(The problem): The data must be given again in full, with no line altered.

(Information supplied):
---

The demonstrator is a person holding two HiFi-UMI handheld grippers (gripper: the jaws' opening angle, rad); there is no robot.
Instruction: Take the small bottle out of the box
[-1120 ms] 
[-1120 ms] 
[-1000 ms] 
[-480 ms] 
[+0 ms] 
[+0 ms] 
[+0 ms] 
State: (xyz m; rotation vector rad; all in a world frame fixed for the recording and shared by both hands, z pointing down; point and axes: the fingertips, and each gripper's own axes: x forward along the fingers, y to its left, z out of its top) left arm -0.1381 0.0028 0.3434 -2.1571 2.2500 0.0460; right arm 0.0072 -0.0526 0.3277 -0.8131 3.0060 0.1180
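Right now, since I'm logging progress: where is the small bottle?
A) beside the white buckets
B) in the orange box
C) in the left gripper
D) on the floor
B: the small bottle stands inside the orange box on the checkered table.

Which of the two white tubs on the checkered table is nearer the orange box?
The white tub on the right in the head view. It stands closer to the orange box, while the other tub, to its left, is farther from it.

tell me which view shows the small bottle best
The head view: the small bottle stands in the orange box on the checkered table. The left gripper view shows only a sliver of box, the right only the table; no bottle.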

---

(Expected answer):
The demonstrator is a person holding two HiFi-UMI handheld grippers (gripper: the jaws' opening angle, rad); there is no robot.
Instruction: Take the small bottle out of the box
[-1120 ms] 
[-1120 ms] 
[-1000 ms] 
[-480 ms] 
[+0 ms] 
[+0 ms] 
[+0 ms] 
State: (xyz m; rotation vector rad; all in a world frame fixed for the recording and shared by both hands, z pointing down; point and axes: the fingertips, and each gripper's own axes: x forward along the fingers, y to its left, z out of its top) left arm -0.1381 0.0028 0.3434 -2.1571 2.2500 0.0460; right arm 0.0072 -0.0526 0.3277 -0.8131 3.0060 0.1180
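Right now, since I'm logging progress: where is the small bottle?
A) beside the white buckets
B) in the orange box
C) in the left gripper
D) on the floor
B: the small bottle stands inside the orange box on the checkered table.

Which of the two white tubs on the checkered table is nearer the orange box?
The white tub on the right in the head view. It stands closer to the orange box, while the other tub, to its left, is farther from it.

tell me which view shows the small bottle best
The head view: the small bottle stands in the orange box on the checkered table. The left gripper view shows only a sliver of box, the right only the table; no bottle.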

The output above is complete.